Exercise: Repeat exactly, and only, the lines of the entries below from the one with "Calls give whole" through the one with "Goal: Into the", both ends included.
-------- Recorded data
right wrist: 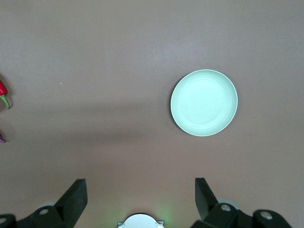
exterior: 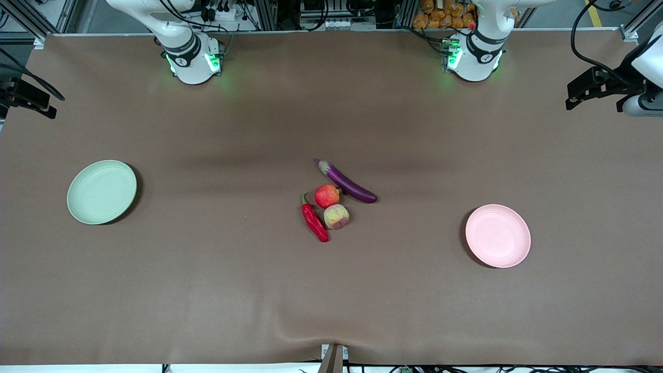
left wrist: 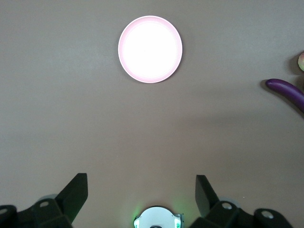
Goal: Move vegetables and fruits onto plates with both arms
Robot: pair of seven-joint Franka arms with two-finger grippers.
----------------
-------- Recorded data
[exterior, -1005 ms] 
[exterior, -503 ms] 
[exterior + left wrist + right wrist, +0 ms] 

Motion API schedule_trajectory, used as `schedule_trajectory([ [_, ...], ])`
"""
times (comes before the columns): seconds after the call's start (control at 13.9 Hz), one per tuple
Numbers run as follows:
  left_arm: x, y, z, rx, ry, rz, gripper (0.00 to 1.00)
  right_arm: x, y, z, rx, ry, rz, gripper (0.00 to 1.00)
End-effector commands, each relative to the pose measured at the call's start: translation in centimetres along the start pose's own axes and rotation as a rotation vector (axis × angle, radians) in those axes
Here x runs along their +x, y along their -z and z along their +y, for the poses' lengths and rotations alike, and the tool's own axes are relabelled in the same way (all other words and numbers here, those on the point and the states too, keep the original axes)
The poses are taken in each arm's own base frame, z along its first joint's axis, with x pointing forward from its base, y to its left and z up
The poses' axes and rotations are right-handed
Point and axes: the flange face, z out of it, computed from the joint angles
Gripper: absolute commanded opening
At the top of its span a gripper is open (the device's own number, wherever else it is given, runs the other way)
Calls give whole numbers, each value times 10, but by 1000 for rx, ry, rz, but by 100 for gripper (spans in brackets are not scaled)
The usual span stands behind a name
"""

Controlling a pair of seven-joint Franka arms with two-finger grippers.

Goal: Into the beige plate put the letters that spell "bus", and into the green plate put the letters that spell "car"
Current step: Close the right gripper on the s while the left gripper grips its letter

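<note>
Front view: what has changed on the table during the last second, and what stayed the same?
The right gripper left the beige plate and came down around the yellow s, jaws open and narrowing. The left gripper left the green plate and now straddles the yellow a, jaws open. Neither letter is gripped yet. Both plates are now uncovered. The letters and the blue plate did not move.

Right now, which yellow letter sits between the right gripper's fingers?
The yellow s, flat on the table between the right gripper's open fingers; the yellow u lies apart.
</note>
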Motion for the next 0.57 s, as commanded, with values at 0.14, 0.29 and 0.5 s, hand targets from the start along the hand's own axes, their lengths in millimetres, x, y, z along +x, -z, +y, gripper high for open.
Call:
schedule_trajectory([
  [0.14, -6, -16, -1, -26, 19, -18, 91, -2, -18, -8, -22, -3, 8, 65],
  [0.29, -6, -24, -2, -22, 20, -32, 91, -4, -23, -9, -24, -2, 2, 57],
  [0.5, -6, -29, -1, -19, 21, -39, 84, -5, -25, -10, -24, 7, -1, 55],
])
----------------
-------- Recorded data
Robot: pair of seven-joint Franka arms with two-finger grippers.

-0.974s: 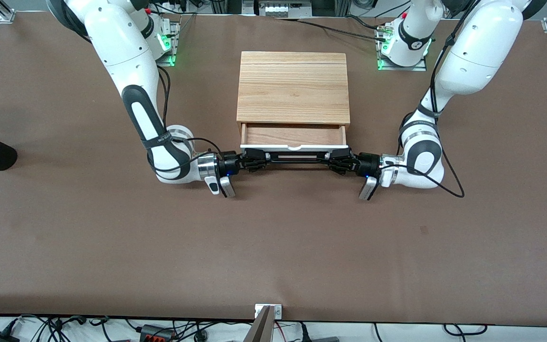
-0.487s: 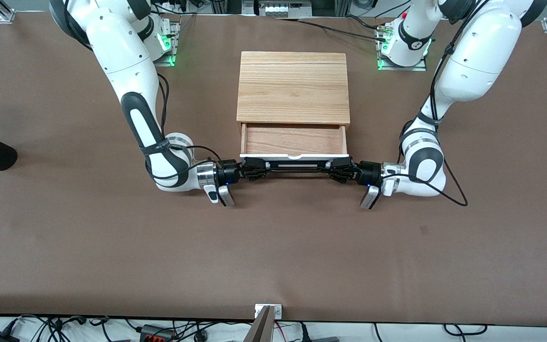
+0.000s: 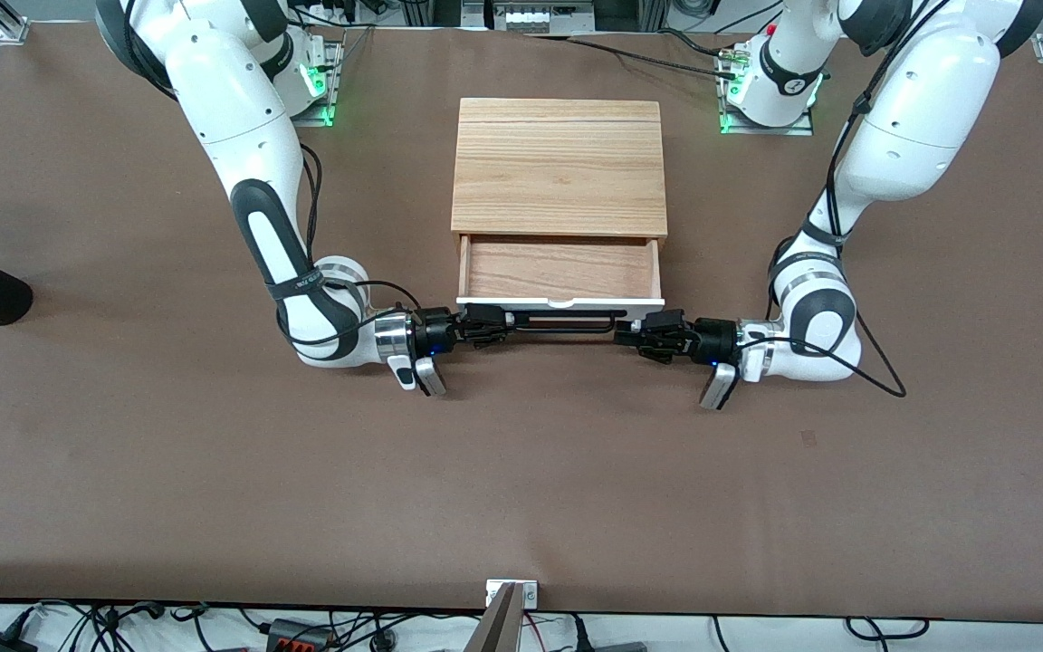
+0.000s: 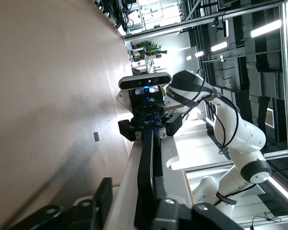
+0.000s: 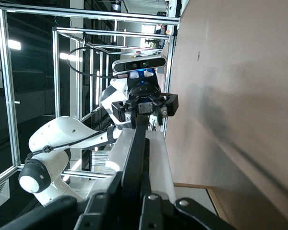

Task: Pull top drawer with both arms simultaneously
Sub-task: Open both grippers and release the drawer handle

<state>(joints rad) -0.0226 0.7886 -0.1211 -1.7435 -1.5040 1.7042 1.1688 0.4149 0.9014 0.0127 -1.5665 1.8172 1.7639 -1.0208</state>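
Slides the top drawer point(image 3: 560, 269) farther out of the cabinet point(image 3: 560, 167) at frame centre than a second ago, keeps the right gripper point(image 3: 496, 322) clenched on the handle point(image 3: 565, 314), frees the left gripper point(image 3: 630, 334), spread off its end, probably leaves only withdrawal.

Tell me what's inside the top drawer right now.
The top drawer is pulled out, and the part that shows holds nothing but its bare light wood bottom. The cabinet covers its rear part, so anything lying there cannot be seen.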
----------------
Finished task:
Calls give whole numbers, each value times 10, but by 1000 for rx, ry, rz, but by 100 for gripper (spans in brackets are not scaled)
The usual span stands behind a name
"""

Controlling a pair of seven-joint Franka arms with two-finger grippers.

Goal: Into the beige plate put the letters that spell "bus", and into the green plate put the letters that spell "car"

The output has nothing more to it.